Please count the lines of the data that contain "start" and state only the total.

Raw data:
———
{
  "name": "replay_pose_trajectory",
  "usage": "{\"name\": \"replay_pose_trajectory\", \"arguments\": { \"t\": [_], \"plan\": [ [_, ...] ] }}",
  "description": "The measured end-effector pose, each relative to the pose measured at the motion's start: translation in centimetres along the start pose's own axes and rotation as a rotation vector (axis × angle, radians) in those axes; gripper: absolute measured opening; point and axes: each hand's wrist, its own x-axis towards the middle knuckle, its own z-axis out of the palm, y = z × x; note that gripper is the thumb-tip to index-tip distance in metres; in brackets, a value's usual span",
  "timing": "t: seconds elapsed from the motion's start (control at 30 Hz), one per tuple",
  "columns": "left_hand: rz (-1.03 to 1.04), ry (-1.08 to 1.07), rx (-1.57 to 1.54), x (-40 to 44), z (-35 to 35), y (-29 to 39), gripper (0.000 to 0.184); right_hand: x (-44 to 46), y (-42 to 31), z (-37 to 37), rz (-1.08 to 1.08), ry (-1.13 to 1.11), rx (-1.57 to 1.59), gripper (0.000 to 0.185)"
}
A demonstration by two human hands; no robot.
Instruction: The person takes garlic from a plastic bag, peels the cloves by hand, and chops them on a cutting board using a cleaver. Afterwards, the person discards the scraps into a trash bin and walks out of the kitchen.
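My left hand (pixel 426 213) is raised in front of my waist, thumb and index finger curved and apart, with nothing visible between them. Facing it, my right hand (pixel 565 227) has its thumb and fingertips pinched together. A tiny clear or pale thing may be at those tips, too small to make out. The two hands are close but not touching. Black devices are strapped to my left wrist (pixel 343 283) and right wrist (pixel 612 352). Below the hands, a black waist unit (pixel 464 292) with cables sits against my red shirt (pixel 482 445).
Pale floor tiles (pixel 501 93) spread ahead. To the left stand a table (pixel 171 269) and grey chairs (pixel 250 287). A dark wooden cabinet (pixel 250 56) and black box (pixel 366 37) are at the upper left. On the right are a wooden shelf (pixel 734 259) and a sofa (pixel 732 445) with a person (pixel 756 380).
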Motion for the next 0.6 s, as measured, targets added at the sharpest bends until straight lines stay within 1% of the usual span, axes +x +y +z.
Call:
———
Answer section: 2